* **Task objective**: Every line from the one containing "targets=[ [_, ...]" to the one containing "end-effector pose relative" in the records below, both included, must be set down exactly, and no other line.

Data entries:
+++

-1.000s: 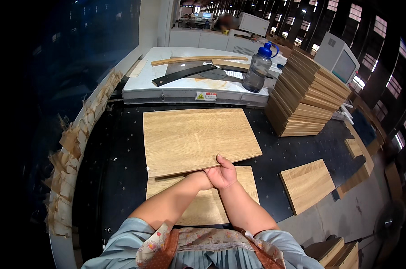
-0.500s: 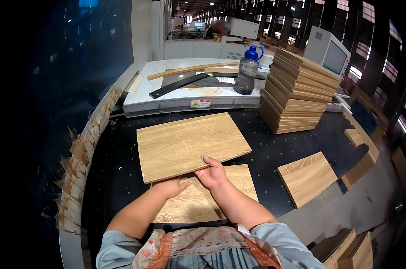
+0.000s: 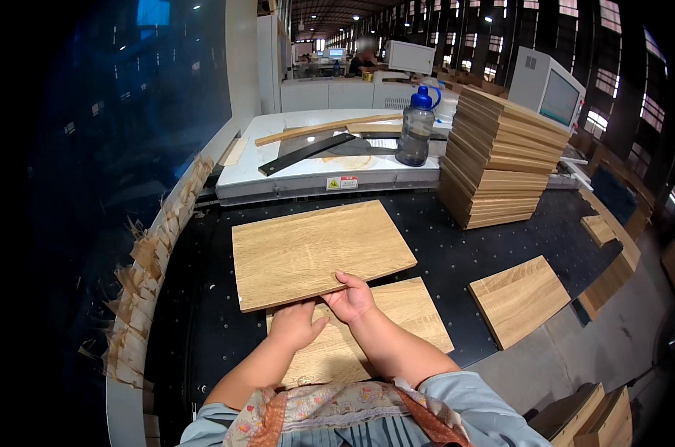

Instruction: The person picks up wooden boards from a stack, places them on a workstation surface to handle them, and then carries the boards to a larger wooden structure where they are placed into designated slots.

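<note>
A rectangular wood-grain board (image 3: pixel 319 253) is tilted over the black table, its near long edge raised. My right hand (image 3: pixel 350 298) grips that near edge, thumb on top and fingers underneath. Below it, partly covered, lies a second wood-grain board (image 3: pixel 408 316) close to my body. My left hand (image 3: pixel 298 324) lies palm down over this lower board, fingers stretched forward and thumb apart. Its fingertips pass beneath the upper board's edge and are hidden there.
A tall stack of boards (image 3: pixel 501 160) stands at the back right. Another board (image 3: pixel 520 302) lies to the right. A blue-capped bottle (image 3: pixel 415 130) and a black bar (image 3: pixel 307 154) are on the white platform (image 3: pixel 240 186). Ragged edging (image 3: pixel 147 257) lines the left barrier.
My left hand has drawn slightly back from under the upper board, showing more of its fingers. The lower board has turned and shifted slightly right. My right hand keeps its grip.
</note>
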Motion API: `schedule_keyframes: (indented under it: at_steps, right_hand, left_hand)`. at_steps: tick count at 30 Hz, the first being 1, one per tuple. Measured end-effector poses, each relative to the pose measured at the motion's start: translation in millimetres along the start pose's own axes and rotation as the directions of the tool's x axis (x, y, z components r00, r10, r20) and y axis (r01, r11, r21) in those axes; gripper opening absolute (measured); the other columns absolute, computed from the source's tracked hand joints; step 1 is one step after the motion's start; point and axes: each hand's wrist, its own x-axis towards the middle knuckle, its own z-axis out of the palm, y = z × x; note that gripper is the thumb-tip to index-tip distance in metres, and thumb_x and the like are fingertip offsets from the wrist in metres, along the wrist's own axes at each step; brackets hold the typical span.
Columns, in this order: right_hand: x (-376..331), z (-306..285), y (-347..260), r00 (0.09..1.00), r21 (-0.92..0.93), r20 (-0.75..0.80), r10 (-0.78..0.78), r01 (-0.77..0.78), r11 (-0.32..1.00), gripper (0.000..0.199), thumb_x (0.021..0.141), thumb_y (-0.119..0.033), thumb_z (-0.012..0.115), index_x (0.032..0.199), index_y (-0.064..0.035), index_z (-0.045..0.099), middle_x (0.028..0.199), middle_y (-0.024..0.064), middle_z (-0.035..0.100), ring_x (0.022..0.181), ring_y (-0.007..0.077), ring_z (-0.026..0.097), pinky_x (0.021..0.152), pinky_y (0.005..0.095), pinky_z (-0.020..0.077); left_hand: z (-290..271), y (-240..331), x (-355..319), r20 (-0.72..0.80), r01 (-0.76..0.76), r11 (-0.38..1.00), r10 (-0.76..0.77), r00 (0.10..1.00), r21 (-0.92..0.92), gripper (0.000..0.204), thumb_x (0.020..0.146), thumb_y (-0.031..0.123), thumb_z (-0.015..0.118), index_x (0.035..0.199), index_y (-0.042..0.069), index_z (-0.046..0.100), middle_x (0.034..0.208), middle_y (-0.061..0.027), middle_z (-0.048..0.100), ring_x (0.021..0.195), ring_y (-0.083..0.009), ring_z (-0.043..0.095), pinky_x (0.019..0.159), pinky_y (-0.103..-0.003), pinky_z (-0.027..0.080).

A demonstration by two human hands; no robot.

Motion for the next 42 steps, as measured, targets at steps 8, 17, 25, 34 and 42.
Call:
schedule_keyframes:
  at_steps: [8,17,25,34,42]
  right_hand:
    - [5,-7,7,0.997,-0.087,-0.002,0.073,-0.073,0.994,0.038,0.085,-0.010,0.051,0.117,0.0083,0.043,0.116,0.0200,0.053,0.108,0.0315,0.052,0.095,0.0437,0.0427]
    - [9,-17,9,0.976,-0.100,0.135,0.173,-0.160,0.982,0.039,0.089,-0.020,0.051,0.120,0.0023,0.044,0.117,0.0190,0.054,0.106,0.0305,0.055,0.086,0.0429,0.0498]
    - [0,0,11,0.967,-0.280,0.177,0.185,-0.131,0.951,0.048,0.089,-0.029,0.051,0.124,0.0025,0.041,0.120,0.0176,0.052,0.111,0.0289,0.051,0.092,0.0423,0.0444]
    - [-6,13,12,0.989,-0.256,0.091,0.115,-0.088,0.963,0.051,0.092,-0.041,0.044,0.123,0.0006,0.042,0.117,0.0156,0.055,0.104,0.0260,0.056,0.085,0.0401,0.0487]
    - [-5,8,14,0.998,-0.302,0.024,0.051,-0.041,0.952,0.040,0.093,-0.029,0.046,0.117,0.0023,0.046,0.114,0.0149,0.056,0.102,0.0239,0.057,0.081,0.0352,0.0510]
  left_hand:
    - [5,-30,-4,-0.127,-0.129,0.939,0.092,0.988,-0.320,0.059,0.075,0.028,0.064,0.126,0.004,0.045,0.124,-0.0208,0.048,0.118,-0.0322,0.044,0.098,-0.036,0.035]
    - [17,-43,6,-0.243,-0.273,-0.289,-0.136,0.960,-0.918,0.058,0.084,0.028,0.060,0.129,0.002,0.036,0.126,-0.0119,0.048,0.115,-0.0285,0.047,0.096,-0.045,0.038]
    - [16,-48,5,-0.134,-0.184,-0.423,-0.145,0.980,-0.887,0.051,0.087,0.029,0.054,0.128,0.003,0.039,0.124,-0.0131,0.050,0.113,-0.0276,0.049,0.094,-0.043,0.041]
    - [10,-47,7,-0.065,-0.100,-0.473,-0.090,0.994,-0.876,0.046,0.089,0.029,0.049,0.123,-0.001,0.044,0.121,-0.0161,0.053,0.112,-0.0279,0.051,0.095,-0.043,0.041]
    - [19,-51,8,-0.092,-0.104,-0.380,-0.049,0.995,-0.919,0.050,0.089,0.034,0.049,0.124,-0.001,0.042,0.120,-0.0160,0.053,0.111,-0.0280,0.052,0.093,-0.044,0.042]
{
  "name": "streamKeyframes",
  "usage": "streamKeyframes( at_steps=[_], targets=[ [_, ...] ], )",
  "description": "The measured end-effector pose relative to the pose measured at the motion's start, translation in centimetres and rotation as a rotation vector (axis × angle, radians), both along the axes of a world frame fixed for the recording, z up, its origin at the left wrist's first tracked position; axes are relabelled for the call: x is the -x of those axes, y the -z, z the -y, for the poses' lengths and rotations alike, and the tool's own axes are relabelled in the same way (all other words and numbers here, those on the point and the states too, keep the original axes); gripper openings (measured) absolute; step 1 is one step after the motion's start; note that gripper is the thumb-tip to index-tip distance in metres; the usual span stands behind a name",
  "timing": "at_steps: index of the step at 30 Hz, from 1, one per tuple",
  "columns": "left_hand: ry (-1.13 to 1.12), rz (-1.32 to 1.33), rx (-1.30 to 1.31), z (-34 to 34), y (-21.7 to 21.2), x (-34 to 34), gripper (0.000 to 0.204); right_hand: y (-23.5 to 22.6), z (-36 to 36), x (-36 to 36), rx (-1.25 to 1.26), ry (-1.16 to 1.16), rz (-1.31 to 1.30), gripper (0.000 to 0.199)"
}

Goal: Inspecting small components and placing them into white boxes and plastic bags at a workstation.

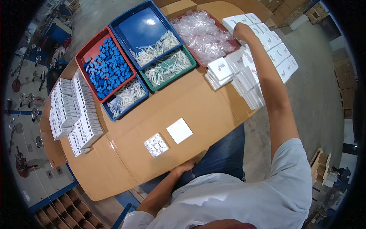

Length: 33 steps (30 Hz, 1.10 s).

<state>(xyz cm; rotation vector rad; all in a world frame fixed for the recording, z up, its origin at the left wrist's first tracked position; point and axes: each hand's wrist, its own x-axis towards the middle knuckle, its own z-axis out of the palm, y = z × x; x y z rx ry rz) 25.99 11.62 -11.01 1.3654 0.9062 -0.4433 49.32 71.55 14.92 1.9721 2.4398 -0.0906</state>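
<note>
My right arm stretches to the far right, where my right hand (244, 33) is closed at the near stacks of flat white square boxes (272, 44). What its fingers hold, if anything, is hidden beneath it. My left hand (185, 167) rests low at the table's near edge, by my lap, with its fingers mostly out of sight. Ahead of it on the cardboard lies a white square piece with cutouts and fittings (156, 145). Beside that piece, a little to the right and apart from it, lies a plain flat white square plate (179, 131).
A red tray (78, 57) holds small blue parts. Blue tray (133, 26) and green tray (187, 68) hold white stick-like pieces; another blue tray (114, 117) sits below. Clear plastic bags (202, 34) fill a second red tray. White boxed stacks (72, 110) stand left.
</note>
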Motion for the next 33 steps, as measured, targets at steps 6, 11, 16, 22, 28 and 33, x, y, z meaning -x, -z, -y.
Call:
streamKeyframes(
  at_steps=[6,11,16,22,28,33],
  targets=[
    [-0.598,-0.095,0.015,2.9,-7.0,-0.5,0.079,-3.9,7.1,-1.8,-0.066,-0.12,-0.277,0.025],
    [-0.642,-0.012,-0.153,4.5,-13.3,-0.9,0.076,-7.5,13.9,-3.4,-0.031,-0.095,-0.415,0.027],
    [-0.669,-0.016,-0.325,5.5,-18.6,-1.7,0.069,-9.5,20.1,-4.4,-0.079,-0.158,-0.503,0.025],
    [-1.263,0.497,-0.529,0.4,-26.1,-2.0,0.036,-12.4,32.1,-1.5,0.014,-0.301,-0.813,0.021],
    [-1.522,0.627,-1.013,-4.4,-32.9,-2.4,0.044,-11.2,44.7,4.8,0.117,-0.452,-1.046,0.014],
    [-1.766,0.816,-0.766,-4.0,-31.1,0.2,0.037,-9.7,47.8,8.0,0.344,-0.439,-1.216,0.009]
  ],
)
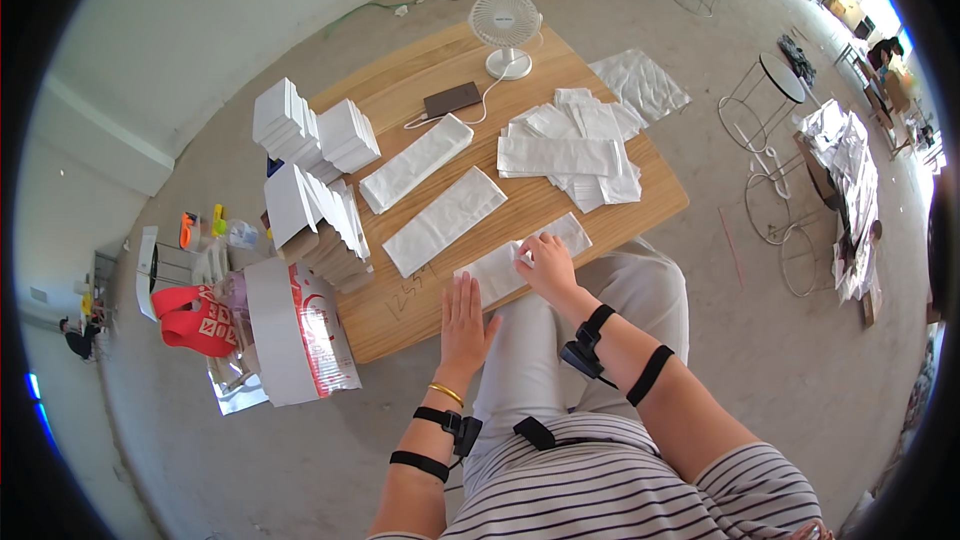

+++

* **Solution to the exercise**:
  "usage": "streamKeyframes( at_steps=[_], targets=[ [_, ...] ], )",
  "description": "The measured end-effector pose relative to the pose measured at the motion's start, translation in centimetres and rotation as a rotation vector (axis × angle, radians), both along the axes of a world frame fixed for the recording, z up, its origin at the left wrist's first tracked position; axes are relabelled for the call: x is the -x of those axes, y the -z, z the -y, for the poses' lengths and rotations alike, and the tool's own axes are relabelled in the same way (all other words and numbers here, those on the point and the states too, keep the original axes); gripper openings (measured) absolute; step 1 is one step after the motion's start; note that gripper is the thumb-tip to index-tip distance in metres; the usual span stands behind a name",

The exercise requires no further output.